» **Problem to solve**
Could you write out the data that follows, exactly and in full?

____

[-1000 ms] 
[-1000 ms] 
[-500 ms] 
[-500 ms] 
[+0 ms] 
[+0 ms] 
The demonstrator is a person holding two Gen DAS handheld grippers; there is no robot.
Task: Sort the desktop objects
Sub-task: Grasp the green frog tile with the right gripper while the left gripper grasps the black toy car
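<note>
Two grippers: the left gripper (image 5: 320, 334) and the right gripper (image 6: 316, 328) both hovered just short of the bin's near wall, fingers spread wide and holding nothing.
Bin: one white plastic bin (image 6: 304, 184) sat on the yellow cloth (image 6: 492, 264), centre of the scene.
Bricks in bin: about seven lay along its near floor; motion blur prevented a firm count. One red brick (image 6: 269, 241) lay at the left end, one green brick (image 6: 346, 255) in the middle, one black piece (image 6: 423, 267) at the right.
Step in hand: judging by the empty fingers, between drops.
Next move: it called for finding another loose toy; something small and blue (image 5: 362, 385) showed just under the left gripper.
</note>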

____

» **Answer for the task**
[-1000 ms] 
[-1000 ms] 
[-500 ms] 
[-500 ms] 
[+0 ms] 
[+0 ms] 
The demonstrator is a person holding two Gen DAS handheld grippers; there is no robot.
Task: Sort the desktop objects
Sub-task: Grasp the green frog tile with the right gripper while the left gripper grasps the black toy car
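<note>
Two grippers: the left gripper (image 5: 320, 334) and the right gripper (image 6: 316, 328) both hovered just short of the bin's near wall, fingers spread wide and holding nothing.
Bin: one white plastic bin (image 6: 304, 184) sat on the yellow cloth (image 6: 492, 264), centre of the scene.
Bricks in bin: about seven lay along its near floor; motion blur prevented a firm count. One red brick (image 6: 269, 241) lay at the left end, one green brick (image 6: 346, 255) in the middle, one black piece (image 6: 423, 267) at the right.
Step in hand: judging by the empty fingers, between drops.
Next move: it called for finding another loose toy; something small and blue (image 5: 362, 385) showed just under the left gripper.
</note>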

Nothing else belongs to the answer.